Magnus Nilsson : fier ambassadeur de la cuisine nordique

 
23 mars 2017 | Par Catherine Lefebvre

De passage à Montréal pour le lancement de son (immense) livre, La cuisine des pays nordiques, le chef suédois Magnus Nilsson du restaurant Fäviken, en a long à raconter sur les traditions culinaires de son bout du monde.

Dans le cadre de la série de conférences En conversation présentée au Centre Phi, c’est un Magnus Nilsson aussi terre à terre que dans son épisode de Chef’s Table qui a raconté une partie de l’histoire culinaire des pays nordiques (Finlande, Suède, Norvège, Danemark, Iles Féroé, Islande, Groenland et Åland). Il a commencé par un survol des différents pains traditionnels pour mieux comprendre les us et coutumes dans la cuisine d’un peuple. En Islande, par exemple, le pain à base de seigle est cuit à la vapeur dans le sol grâce à la chaleur naturelle des sources géothermiques. Cette méthode est non seulement adaptée à l’environnement, mais aussi aux habitudes alimentaires de la population locale depuis des lunes.

La cuisine des pays nordiques, par Magnus Nilsson, pubilé chez Phaidon.

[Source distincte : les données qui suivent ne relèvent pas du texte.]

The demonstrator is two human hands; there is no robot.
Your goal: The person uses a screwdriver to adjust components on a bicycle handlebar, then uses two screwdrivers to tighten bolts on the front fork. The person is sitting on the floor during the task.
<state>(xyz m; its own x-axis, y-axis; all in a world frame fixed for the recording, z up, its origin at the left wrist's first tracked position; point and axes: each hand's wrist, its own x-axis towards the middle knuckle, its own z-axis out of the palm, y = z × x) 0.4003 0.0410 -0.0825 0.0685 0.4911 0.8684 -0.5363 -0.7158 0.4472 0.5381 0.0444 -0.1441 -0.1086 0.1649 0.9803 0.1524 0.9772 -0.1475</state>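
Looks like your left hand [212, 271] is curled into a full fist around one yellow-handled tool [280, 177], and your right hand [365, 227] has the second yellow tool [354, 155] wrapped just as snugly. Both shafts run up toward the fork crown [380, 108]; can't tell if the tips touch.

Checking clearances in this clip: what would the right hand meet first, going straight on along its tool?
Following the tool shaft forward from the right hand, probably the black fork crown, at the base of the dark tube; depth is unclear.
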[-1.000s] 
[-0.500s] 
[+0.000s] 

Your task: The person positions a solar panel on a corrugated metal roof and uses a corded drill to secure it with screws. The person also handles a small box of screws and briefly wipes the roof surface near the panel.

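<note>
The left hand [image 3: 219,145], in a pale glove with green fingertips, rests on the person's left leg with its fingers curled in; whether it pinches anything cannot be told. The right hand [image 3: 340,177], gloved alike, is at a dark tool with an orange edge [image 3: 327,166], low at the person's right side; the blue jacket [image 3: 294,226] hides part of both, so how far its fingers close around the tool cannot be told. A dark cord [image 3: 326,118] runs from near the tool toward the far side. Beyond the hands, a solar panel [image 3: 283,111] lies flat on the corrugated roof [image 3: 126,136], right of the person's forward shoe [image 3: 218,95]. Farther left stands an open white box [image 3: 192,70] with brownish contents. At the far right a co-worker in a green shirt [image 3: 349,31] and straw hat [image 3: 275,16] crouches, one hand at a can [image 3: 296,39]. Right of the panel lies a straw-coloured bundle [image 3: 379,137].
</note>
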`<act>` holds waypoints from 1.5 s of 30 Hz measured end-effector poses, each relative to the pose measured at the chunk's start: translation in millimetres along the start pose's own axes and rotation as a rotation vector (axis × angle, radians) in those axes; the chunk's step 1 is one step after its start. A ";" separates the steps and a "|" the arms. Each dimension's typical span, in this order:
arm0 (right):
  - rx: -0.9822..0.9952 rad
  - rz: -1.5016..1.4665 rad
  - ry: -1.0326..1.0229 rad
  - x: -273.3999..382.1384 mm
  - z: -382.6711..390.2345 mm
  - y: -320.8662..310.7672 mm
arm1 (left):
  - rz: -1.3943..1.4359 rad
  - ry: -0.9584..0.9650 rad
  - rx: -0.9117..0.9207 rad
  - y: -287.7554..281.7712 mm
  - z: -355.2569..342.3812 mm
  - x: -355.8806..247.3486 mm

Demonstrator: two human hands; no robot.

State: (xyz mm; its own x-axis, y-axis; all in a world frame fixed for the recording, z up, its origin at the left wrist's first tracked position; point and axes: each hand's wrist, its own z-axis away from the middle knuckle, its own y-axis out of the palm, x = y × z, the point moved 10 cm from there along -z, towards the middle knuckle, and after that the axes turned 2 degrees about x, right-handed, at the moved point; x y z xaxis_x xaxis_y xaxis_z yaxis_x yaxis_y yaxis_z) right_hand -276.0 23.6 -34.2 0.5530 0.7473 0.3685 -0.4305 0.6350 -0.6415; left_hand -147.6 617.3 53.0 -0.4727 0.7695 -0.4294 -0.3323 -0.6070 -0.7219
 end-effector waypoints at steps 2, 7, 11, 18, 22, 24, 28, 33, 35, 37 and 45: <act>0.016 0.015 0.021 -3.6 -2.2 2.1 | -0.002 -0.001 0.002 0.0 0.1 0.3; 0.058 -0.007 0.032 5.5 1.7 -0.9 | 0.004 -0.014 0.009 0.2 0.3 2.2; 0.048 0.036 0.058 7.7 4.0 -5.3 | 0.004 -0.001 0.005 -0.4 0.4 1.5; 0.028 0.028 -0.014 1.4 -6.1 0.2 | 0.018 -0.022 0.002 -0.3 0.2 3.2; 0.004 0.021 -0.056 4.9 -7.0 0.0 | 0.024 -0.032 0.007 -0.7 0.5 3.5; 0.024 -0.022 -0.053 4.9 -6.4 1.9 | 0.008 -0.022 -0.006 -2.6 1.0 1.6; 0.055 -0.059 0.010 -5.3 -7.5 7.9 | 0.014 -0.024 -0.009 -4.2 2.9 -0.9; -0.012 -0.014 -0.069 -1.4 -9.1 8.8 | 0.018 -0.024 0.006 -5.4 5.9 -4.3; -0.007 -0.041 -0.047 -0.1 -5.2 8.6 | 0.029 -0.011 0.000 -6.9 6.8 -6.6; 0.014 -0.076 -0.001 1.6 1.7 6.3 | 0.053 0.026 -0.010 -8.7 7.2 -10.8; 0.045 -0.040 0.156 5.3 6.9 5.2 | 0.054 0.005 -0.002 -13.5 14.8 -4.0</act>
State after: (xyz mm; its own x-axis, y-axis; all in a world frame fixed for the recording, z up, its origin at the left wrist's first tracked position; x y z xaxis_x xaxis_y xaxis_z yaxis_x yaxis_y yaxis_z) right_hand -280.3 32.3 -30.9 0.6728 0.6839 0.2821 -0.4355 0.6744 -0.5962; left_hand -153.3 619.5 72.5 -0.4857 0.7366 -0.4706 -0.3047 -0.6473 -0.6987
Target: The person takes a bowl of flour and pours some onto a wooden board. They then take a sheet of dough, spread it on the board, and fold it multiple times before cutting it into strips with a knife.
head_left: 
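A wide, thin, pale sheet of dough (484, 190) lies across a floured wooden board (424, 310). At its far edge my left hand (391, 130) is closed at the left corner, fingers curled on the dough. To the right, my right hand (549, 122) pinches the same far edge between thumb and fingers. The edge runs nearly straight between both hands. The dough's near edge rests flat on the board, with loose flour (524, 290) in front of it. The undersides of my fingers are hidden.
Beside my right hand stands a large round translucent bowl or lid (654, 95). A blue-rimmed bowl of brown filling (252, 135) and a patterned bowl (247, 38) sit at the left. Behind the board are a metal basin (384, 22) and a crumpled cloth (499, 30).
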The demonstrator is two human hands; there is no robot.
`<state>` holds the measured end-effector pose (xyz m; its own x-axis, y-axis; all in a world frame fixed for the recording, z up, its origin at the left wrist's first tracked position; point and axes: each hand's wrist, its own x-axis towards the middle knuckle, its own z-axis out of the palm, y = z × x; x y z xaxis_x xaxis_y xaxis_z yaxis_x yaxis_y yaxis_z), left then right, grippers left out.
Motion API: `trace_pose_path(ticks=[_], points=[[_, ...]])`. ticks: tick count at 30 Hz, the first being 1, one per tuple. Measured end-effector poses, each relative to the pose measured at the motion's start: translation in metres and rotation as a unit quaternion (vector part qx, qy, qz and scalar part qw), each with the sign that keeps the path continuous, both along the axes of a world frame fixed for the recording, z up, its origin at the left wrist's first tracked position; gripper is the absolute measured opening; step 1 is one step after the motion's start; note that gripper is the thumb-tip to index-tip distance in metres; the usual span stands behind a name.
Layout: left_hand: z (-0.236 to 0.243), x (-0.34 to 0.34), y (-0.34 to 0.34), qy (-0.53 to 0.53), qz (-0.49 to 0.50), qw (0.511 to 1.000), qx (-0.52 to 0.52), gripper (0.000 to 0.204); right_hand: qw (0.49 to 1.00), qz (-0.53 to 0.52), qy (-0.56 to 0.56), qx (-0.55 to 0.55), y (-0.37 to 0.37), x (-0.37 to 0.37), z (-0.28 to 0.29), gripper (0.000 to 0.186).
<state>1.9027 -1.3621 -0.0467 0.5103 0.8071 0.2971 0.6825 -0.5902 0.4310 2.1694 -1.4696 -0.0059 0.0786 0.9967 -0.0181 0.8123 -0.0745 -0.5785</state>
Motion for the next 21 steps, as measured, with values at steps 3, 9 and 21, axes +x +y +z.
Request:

Mais au-delà des recettes les plus typiques du pays, la cuisine suédoise a su s’adapter au fil du temps. Par exemple, en plus de la tradition décontractée du vendredi soir du fredagsmys, les croustilles de maïs ont rapidement pris leur place dans des interprétations suédoises de la cuisine mexicaine. « Puis, au sud de la Suède, il y a la plus importante usine de production de croustilles de maïs en Europe. Donc, ce n’est pas si étonnant que la quiche aux tacos soit bel et bien suédoise », raconte-il avec le sourire en coin, heureux de voir la surprise dans les yeux des invités.

Dans la cuisine du Fäviken, la créativité bouillonnante de chef Nilsson et de son équipe (de 57 personnes !) valse gracieusement avec les traditions nordiques. Situés à 600 km au nord-ouest de Stockholm, ils réussissent malgré tout à faire de délicieuses prouesses avec les diverses méthodes de conservation pour offrir des produits locaux, même pendant les longs mois de l’hiver. Si les produits de la région sont au cœur de chacun des services dans son restaurant, Magnus Nilsson n’est toutefois pas contre l’idée de manger des produits exotiques de temps à autre. « Je vais continuer à utiliser des citrons à la maison de temps à autre. Mais, je ne vais pas acheter des tomates du sud de l’Europe, alors qu’il s’en produit en Suède, explique-t-il. Ce n’est pas grave d’importer des aliments. Un restaurant qui se veut "local" et qui utilise des produits exotiques devrait peut-être revoir sa mission, être ce qu’il devait être tout simplement, et représenter l’esprit de la ville dans laquelle il se trouve, par exemple. »

Fäviken s’est hissé à la 41e place dans le palmarès des 50 meilleurs restaurants dans le monde en 2016, en plus d’avoir décroché sa deuxième étoile au Guide Michelin. Mais, ces reconnaissances importent peu à Magnus Nilsson. « Le plus important pour moi est que les gens continuent de venir et qu’ils y passent du bon temps, puis que mon équipe soit bien traitée et qu’elle reste avec nous » ajoute-t-il.